• Directions for this task: Filter the listing below, keeping only the lines with the word "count".
────────────────
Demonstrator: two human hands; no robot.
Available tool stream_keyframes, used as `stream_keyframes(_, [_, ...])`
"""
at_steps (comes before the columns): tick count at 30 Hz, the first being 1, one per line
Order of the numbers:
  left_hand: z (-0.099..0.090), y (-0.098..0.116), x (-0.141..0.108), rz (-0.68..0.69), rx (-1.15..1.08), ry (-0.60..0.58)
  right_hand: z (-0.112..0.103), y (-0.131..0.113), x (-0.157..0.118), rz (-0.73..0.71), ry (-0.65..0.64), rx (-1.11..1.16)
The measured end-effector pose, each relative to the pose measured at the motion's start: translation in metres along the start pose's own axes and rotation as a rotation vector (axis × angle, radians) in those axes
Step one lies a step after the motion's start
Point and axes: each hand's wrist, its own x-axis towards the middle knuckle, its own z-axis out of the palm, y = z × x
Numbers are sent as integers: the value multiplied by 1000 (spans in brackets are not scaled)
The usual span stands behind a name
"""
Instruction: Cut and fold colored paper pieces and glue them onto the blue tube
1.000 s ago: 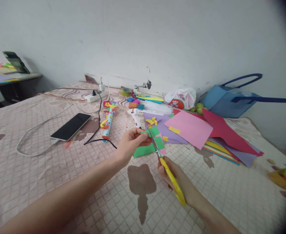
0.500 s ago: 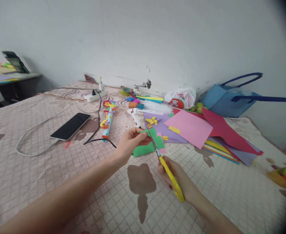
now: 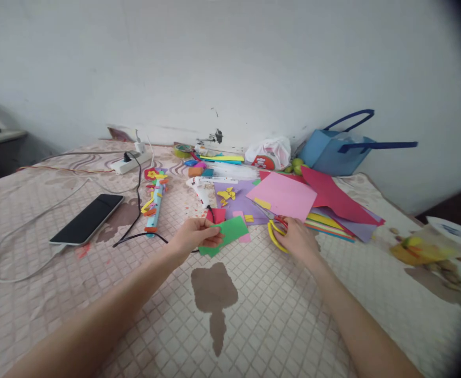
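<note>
Between the thumb and fingers of my left hand (image 3: 199, 235) is a piece of green paper (image 3: 234, 231). A lower bit of green shows under my fingers; I cannot tell whether it is a separate piece. To the right, my right hand (image 3: 296, 239) has its fingers closed at the red part of the scissors (image 3: 277, 233), low over the table. Their yellow handle loop hangs free of my fingers, and the blades point up and left over the purple paper (image 3: 240, 197). Small pink paper (image 3: 245, 238) and red paper (image 3: 215, 214) lie behind the green paper.
A white glue gun (image 3: 199, 191) and yellow scraps (image 3: 227, 195) lie behind my hands. Pink sheet (image 3: 287, 194), red sheet (image 3: 332, 197) and blue bag (image 3: 328, 155) are at right. At left are a decorated blue stick (image 3: 154, 210), phone (image 3: 88, 219), cables and power strip (image 3: 130, 164).
The scissors have left the green paper and moved right and away from me, with their blades lower. My left hand still holds the green paper, now turned differently. The view has shifted right.
</note>
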Motion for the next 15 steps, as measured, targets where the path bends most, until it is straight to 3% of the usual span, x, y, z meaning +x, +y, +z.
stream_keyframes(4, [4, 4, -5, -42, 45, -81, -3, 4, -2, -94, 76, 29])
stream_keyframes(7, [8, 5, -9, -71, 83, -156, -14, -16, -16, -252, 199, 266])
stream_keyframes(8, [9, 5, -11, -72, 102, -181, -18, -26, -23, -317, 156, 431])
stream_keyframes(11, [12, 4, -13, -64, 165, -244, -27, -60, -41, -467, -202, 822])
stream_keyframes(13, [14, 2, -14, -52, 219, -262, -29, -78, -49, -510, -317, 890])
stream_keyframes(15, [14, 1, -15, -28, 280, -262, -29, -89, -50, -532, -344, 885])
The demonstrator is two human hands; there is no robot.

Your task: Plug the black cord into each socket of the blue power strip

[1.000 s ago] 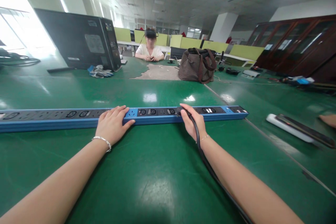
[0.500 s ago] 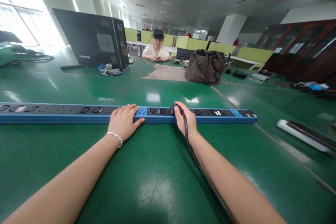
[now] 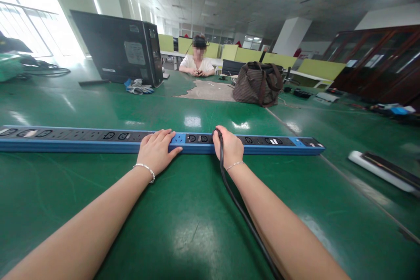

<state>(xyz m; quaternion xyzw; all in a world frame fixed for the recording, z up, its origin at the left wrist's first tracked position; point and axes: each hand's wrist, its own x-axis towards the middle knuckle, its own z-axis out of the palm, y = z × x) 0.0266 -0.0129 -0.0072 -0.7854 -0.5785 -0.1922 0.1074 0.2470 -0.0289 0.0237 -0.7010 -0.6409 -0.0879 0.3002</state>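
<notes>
A long blue-and-black power strip (image 3: 157, 146) lies across the green table, its sockets facing up. My left hand (image 3: 155, 151) grips it left of a light blue socket block (image 3: 178, 138); the fingers reach over the top and the thumb rests along the near side. Further right, my right hand (image 3: 229, 148) is closed around a black plug (image 3: 217, 132) at the strip's top. The fingers cover most of the plug, so how deep it sits in a socket cannot be seen. From it a black power cord (image 3: 241, 210) runs down along my right forearm.
Behind the strip stand a black computer case (image 3: 116, 48), gloves (image 3: 139, 86) and a brown checked bag (image 3: 257, 84). Across the table sits a person (image 3: 197, 63) with both hands together. A white-and-black bar (image 3: 383, 170) lies at the right. The green table (image 3: 197, 236) has a seam.
My right hand has turned slightly and shifted a little left on the plug, and the cord has swung left with it. My left hand stays in place on the strip.
</notes>
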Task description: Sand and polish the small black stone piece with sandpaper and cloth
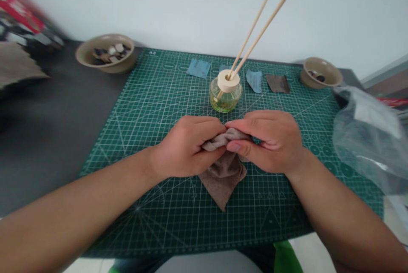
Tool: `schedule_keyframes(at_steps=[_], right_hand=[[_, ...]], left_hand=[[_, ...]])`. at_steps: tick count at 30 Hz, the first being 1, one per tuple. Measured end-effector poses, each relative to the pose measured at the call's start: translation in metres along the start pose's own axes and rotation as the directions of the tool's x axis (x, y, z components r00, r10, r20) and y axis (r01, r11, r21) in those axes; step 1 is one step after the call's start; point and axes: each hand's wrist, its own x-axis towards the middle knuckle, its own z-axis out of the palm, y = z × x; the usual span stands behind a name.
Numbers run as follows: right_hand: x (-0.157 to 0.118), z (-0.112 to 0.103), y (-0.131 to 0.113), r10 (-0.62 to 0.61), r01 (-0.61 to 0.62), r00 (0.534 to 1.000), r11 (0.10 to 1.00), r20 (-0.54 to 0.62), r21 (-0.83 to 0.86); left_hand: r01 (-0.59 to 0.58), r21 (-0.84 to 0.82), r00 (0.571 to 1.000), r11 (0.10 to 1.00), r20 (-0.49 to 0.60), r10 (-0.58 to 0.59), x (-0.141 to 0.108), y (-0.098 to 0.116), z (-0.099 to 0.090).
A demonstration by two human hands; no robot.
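A brown-grey cloth is bunched between my two hands above the middle of the green cutting mat. My left hand is closed on its left side, fingers curled over the gathered part. From the other side my right hand pinches the cloth between thumb and fingers. One pointed corner of it hangs down toward me. Whether anything is wrapped inside the folds, I cannot tell. Just beyond my hands stands a glass reed diffuser bottle with a pale wooden collar and two sticks leaning right.
Small blue patches and a dark brown patch lie behind the bottle. A bowl of small pieces stands back left, a smaller bowl back right. Clear plastic covers the mat's right edge. A white wall rises behind.
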Motion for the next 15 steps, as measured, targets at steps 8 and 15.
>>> schedule_keyframes(at_steps=[8, 15], right_hand=[[0.0007, 0.0010, -0.0014, 0.001, -0.001, 1.000, 1.000, -0.015, -0.026], [0.0015, 0.0006, -0.0029, 0.030, -0.030, 0.999, 1.000, -0.035, -0.006]], left_hand=[[0.038, -0.017, 0.999, 0.999, 0.013, -0.038, 0.0007, 0.0036, 0.0018], [0.057, 0.026, 0.998, 0.998, 0.003, -0.057, 0.0016, 0.0051, 0.0024]])
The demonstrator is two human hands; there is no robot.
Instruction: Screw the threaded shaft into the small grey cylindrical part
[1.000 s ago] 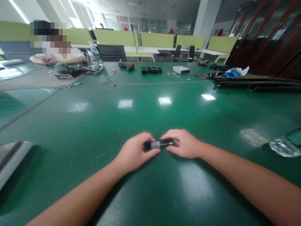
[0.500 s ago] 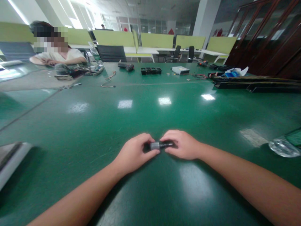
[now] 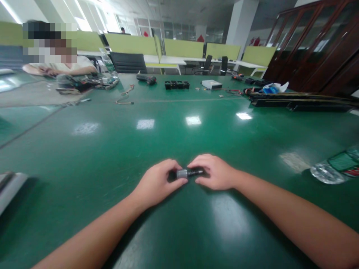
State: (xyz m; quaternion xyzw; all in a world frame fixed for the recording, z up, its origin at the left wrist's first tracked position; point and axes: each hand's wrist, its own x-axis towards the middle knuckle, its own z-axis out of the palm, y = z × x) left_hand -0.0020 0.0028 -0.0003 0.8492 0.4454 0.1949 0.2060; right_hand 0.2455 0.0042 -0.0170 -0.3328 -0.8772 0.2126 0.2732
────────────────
• Answer space:
at_steps (comes before the columns): tick count at 30 Hz, the first being 1, one per line
Tool: `schedule_keyframes(at_steps=[_], right_hand=[[_, ...]], left_hand=[[_, ...]])`. at_steps: tick count at 30 Hz, the first being 1, one per tuple. Measured end-effector poses, each relative to the pose measured at the call's start: translation in metres along the start pose's own axes and rotation as the directions of the tool's x axis (x, y, z components r00, r10, r20) and y axis (r01, r11, r21) in those axes; step 1 is one step after the call's start; point and axes: each hand's wrist, its own x-axis towards the middle knuckle, its own z-axis out of the palm, y = z × x; the usual span stands behind a name.

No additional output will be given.